(INPUT DATA Opens)
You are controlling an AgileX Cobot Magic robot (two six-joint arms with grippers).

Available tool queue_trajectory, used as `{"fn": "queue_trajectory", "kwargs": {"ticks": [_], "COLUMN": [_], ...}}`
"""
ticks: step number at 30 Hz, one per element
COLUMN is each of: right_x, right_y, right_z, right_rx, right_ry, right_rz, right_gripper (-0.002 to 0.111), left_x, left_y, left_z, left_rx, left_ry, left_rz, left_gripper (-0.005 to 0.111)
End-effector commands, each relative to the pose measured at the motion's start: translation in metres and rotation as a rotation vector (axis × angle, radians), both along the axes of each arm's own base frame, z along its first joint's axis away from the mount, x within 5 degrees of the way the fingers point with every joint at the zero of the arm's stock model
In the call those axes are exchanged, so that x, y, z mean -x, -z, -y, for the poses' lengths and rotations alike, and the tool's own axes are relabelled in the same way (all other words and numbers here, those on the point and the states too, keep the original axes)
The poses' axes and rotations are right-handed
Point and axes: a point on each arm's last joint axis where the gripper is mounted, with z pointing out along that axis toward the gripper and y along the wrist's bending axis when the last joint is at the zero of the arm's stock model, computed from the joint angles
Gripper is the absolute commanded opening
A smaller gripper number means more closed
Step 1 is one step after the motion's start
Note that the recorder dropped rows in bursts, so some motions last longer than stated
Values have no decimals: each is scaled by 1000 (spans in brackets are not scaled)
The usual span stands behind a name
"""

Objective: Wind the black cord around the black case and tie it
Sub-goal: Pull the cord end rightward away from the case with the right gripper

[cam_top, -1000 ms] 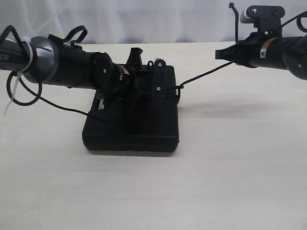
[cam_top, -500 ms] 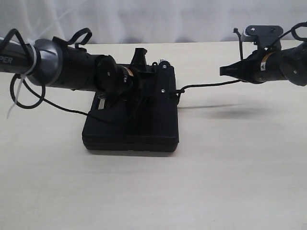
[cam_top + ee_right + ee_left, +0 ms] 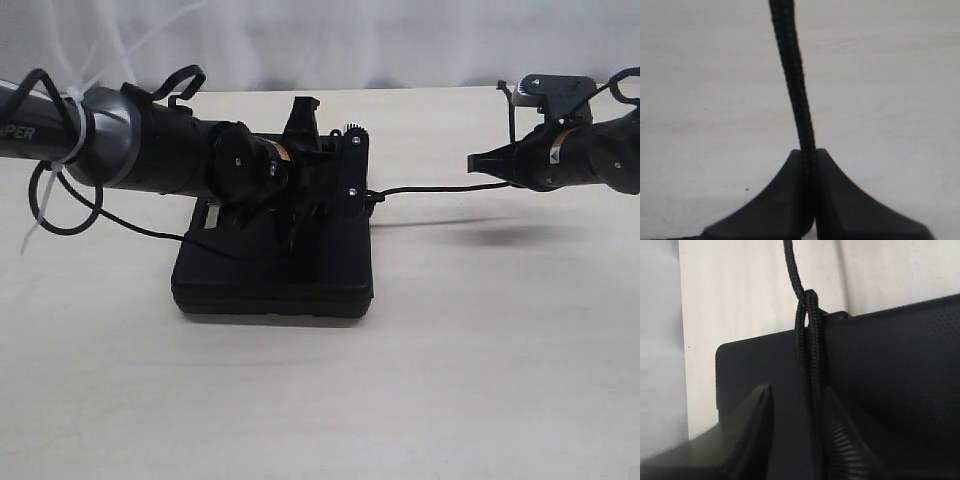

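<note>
- The right gripper (image 3: 480, 160), clenched on the black cord (image 3: 425, 184), has drawn farther out from the black case (image 3: 270, 285) and dropped. The line now runs near level!
- The left gripper (image 3: 795, 395) sits over the case, jaws parted, with cord strands between them.
- The crossing sits at the case's edge, so the knot looks to be cinching.

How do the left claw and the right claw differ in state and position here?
The left claw has its jaws apart, with the black cord running between them; the right claw is shut on that cord. The left claw sits over the black case; the right claw is off to its side, above the table. Both have the same cord between their jaws.
</note>
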Motion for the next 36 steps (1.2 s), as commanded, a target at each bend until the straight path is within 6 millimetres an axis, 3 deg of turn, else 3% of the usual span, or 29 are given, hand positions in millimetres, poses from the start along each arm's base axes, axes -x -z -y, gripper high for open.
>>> {"fn": "queue_trajectory", "kwargs": {"ticks": [1, 9, 16, 24, 26, 32, 36], "right_x": [1, 3, 2, -2, -2, 3, 4], "right_y": [1, 6, 24, 23, 23, 29, 30], "right_z": [5, 7, 7, 15, 22, 49, 52], "right_rx": [13, 43, 39, -9, -20, -76, -76], "right_ry": [1, -5, -7, 53, 82, 228, 240], "right_rz": [-7, -44, -82, -62, -62, -94, -101], "right_gripper": [4, 4, 4, 6, 13, 52, 61], "left_x": [-1, -5, -5, -5, -5, -5, -5], "left_y": [4, 22, 22, 22, 22, 22, 22], "left_z": [1, 2, 2, 2, 2, 2, 2], "left_rx": [2, -13, -16, -16, -16, -16, -16], "left_ry": [-7, -18, -16, -16, -16, -16, -16], "left_rz": [2, 4, 7, 7, 7, 7, 7], "left_gripper": [33, 33, 33, 33, 33, 33, 33]}}
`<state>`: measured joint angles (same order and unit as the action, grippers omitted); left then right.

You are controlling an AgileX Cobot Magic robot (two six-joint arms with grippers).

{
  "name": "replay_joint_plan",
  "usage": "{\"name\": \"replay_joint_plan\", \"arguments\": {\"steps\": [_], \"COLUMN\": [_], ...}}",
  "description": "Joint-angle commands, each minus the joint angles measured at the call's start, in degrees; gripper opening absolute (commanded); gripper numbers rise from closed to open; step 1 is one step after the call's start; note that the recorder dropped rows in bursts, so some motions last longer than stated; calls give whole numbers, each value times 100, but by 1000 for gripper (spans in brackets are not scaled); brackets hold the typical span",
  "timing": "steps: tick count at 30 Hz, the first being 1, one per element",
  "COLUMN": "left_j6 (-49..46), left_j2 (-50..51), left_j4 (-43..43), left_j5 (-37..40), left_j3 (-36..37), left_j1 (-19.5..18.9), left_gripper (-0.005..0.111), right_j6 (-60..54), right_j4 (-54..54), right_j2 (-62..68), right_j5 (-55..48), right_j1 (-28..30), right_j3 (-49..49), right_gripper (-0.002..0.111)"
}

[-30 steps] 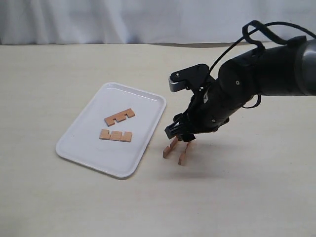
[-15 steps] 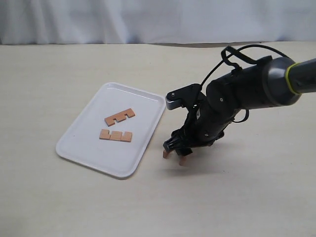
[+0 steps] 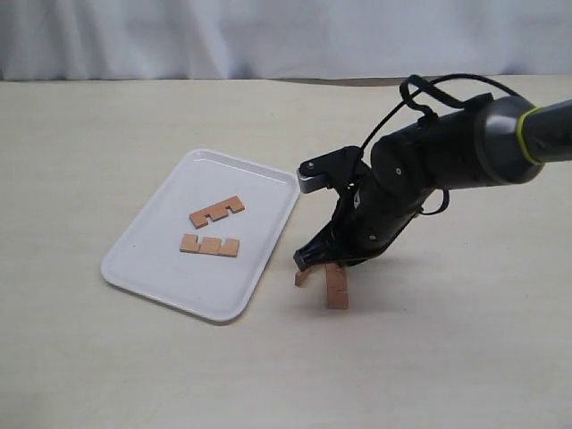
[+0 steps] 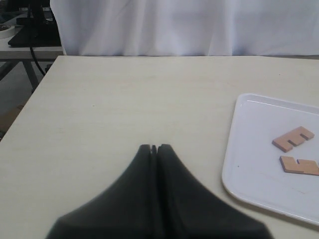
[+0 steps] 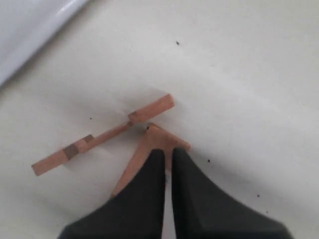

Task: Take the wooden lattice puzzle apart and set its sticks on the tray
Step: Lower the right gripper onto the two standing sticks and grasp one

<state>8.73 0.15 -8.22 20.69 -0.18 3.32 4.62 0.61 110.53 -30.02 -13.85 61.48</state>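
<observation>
The white tray lies on the left of the table with two notched sticks on it, one behind the other. The same tray shows in the left wrist view. To the right of the tray, two more sticks rest on the table. One stands on edge. The other lies flat. My right gripper hangs low over them, fingers nearly together. The flat stick passes under its fingertips, and the edge-on stick lies beside it. My left gripper is shut on nothing.
The right arm's dark body and cable rise over the table to the right of the tray. A white curtain closes the back edge. Table legs show beyond the far left corner.
My right gripper came down and leftward onto the two loose sticks. One stick, which was standing on edge, now lies flat on the table.
</observation>
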Motion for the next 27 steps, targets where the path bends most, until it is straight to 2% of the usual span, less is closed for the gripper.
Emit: {"name": "replay_joint_plan", "arguments": {"steps": [1,6,8,23,27], "left_j6": [-6,-6,-6,-6,-6], "left_j2": [-15,-15,-15,-15,-15], "left_j4": [-11,-11,-11,-11,-11], "left_j5": [-36,-36,-36,-36,-36], "left_j3": [18,18,18,18,18], "left_j1": [43,43,43,43,43], "left_gripper": [0,0,0,0,0], "right_j6": [55,68,68,120,141], "right_j4": [-17,-163,-163,-163,-163], "right_j2": [-160,-94,-55,207,274], "right_j5": [-355,-388,-377,28,28], "right_j1": [39,39,39,39,39], "right_j3": [175,175,175,175,175], "right_gripper": [15,50,56,56,52]}}
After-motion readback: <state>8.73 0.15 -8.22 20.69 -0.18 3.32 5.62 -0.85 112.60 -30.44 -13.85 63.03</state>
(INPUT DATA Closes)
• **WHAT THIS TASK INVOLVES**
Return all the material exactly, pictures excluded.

• **RESPONSE BELOW**
You are controlling an AgileX Cobot Magic robot (two six-joint arms with grippers).

Available tool queue_trajectory, used as `{"fn": "queue_trajectory", "kwargs": {"ticks": [_], "COLUMN": [_], ...}}`
"""
ticks: step number at 30 Hz, one per element
COLUMN is each of: right_x, right_y, right_z, right_rx, right_ry, right_rz, right_gripper (-0.002 to 0.111), left_x, left_y, left_z, left_rx, left_ry, left_rz, left_gripper (-0.005 to 0.111)
End-effector commands, each relative to the pose measured at the motion's start: translation in metres and rotation as a rotation vector (axis × angle, radians), both along the axes of each arm's own base frame, z along its first joint's axis away from the mount, x within 5 degrees of the way the fingers point with every joint at the zero of the arm's stock model
In the call those axes are exchanged, so that x, y, z mean -x, -z, -y, for the poses' lengths and rotations alike, and the tool's own axes are relabelled in the same way (all other words and numbers here, those on the point and the states too, keep the original axes)
The poses' axes and rotations are right-handed
Point and axes: a point on each arm's last joint axis where the gripper is mounted, with z pointing out along that axis toward the gripper and y along the wrist's bending axis when the last joint is at the zero of the arm's stock model, computed from the joint angles
Gripper is the absolute commanded opening
A smaller gripper number means more closed
Step 1 is one step after the motion's start
Note that the recorder dropped rows in bursts, so some motions last longer than stated
Values have no decimals: each is scaled by 1000 (spans in brackets are not scaled)
The usual span stands behind a name
"""

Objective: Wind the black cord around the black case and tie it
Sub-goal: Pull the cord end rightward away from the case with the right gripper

[cam_top, -1000 ms] 
[cam_top, -500 ms] 
[cam_top + ee_right + ee_left, +0 ms] 

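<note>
- The right gripper (image 3: 480, 160), clenched on the black cord (image 3: 425, 184), has drawn farther out from the black case (image 3: 270, 285) and dropped. The line now runs near level!
- The left gripper (image 3: 795, 395) sits over the case, jaws parted, with cord strands between them.
- The crossing sits at the case's edge, so the knot looks to be cinching.

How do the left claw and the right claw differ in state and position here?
The left claw has its jaws apart, with the black cord running between them; the right claw is shut on that cord. The left claw sits over the black case; the right claw is off to its side, above the table. Both have the same cord between their jaws.
</note>
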Motion for the next 36 steps (1.2 s), as commanded, a target at each bend until the straight path is within 6 millimetres an axis, 3 deg of turn, else 3% of the usual span, or 29 are given, hand positions in millimetres, poses from the start along each arm's base axes, axes -x -z -y, gripper high for open.
>>> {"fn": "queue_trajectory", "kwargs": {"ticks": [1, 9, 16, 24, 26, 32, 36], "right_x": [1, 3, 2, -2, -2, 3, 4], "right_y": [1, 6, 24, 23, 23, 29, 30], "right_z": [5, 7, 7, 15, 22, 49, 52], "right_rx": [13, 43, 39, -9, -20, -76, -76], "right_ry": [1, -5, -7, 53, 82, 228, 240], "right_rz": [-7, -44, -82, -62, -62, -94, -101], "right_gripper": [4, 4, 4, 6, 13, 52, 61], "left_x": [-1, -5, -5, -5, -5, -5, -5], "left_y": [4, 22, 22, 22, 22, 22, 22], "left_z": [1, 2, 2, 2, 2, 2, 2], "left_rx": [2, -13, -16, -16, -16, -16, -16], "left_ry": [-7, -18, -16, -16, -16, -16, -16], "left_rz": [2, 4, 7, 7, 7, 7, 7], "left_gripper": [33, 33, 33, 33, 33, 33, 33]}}
`<state>`: measured joint angles (same order and unit as the action, grippers omitted); left then right.

You are controlling an AgileX Cobot Magic robot (two six-joint arms with grippers).

{
  "name": "replay_joint_plan",
  "usage": "{\"name\": \"replay_joint_plan\", \"arguments\": {\"steps\": [_], \"COLUMN\": [_], ...}}",
  "description": "Joint-angle commands, each minus the joint angles measured at the call's start, in degrees; gripper opening absolute (commanded); gripper numbers rise from closed to open; step 1 is one step after the call's start; note that the recorder dropped rows in bursts, so some motions last longer than stated; calls give whole numbers, each value times 100, but by 1000 for gripper (spans in brackets are not scaled); brackets hold the typical span",
  "timing": "steps: tick count at 30 Hz, the first being 1, one per element",
  "COLUMN": "left_j6 (-49..46), left_j2 (-50..51), left_j4 (-43..43), left_j5 (-37..40), left_j3 (-36..37), left_j1 (-19.5..18.9), left_gripper (-0.005..0.111), right_j6 (-60..54), right_j4 (-54..54), right_j2 (-62..68), right_j5 (-55..48), right_j1 (-28..30), right_j3 (-49..49), right_gripper (-0.002..0.111)"
}

[-30 steps] 
[-15 steps] 
[+0 steps] 
[+0 steps] 
[+0 steps] 

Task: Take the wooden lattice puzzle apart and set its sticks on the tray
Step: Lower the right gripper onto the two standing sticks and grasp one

<state>8.73 0.15 -8.22 20.69 -0.18 3.32 4.62 0.61 110.53 -30.02 -13.85 61.48</state>
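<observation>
The white tray lies on the left of the table with two notched sticks on it, one behind the other. The same tray shows in the left wrist view. To the right of the tray, two more sticks rest on the table. One stands on edge. The other lies flat. My right gripper hangs low over them, fingers nearly together. The flat stick passes under its fingertips, and the edge-on stick lies beside it. My left gripper is shut on nothing.
The right arm's dark body and cable rise over the table to the right of the tray. A white curtain closes the back edge. Table legs show beyond the far left corner.
My right gripper came down and leftward onto the two loose sticks. One stick, which was standing on edge, now lies flat on the table.
</observation>
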Motion for the next 27 steps, targets where the path bends most, until it is straight to 2% of the usual span, less is closed for the gripper.
Emit: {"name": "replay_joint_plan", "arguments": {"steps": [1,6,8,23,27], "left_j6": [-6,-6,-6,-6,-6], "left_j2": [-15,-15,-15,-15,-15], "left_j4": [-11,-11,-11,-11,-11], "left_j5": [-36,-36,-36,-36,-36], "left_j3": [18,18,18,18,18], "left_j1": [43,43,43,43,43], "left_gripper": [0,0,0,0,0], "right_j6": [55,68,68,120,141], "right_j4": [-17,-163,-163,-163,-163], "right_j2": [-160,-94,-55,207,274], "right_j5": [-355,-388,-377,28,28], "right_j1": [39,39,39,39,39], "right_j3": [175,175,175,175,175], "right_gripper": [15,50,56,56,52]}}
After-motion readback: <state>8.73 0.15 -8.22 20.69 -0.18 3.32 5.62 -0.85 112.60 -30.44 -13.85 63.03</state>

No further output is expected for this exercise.